▸ **EXERCISE INSTRUCTIONS**: Type out every line below exactly as it reads.

☆ ☆ ☆ ☆

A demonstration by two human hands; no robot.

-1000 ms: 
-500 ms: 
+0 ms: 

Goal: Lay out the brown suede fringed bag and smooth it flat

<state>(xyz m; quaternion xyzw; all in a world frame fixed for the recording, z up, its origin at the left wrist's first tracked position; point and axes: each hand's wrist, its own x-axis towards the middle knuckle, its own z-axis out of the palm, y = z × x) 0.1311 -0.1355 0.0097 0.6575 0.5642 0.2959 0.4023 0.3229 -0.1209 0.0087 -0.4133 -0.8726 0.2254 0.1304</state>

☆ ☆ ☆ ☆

▸ **ANSWER SECTION**:
A demonstration by two human hands; no robot.

-1000 ms: 
-500 ms: 
+0 ms: 

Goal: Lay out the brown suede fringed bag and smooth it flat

<state>(xyz m; quaternion xyzw; all in a world frame fixed for the recording, z up, its origin at the left wrist's first tracked position; point and axes: each hand's wrist, its own x-axis towards the middle knuckle, its own z-axis out of the palm, y = z × x) 0.1311 -0.1355 0.0097 0.6575 0.5642 0.2959 0.4023 0.3229 -0.1209 0.0087 -0.4133 -0.8726 0.2254 0.1304</state>

This output is complete.